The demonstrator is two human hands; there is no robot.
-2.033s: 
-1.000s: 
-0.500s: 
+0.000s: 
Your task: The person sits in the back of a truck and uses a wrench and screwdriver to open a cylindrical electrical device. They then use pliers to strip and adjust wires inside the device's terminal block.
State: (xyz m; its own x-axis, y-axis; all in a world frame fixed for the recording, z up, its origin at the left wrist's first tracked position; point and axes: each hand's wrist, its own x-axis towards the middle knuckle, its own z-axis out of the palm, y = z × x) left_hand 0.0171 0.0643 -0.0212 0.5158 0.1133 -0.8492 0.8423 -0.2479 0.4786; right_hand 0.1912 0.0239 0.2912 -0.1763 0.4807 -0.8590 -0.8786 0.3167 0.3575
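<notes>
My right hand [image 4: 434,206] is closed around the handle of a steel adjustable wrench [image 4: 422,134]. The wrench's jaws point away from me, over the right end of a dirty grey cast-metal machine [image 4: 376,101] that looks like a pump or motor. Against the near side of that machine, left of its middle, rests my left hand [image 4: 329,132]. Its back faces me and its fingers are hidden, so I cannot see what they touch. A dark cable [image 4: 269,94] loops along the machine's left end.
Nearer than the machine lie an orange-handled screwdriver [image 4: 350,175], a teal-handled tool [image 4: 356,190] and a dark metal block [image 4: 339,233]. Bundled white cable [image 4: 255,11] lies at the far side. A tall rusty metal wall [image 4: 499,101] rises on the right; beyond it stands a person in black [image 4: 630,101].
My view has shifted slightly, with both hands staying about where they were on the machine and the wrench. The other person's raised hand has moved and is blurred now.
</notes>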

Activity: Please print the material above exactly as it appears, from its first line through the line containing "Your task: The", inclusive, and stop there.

Answer to the problem:
The demonstrator is two human hands; there is no robot.
-2.033s: 
-1.000s: 
-0.500s: 
+0.000s: 
Your task: The person sits in the back of a truck and uses a wrench and screwdriver to open a cylindrical electrical device. They then use pliers to strip and adjust wires inside the device's terminal block.

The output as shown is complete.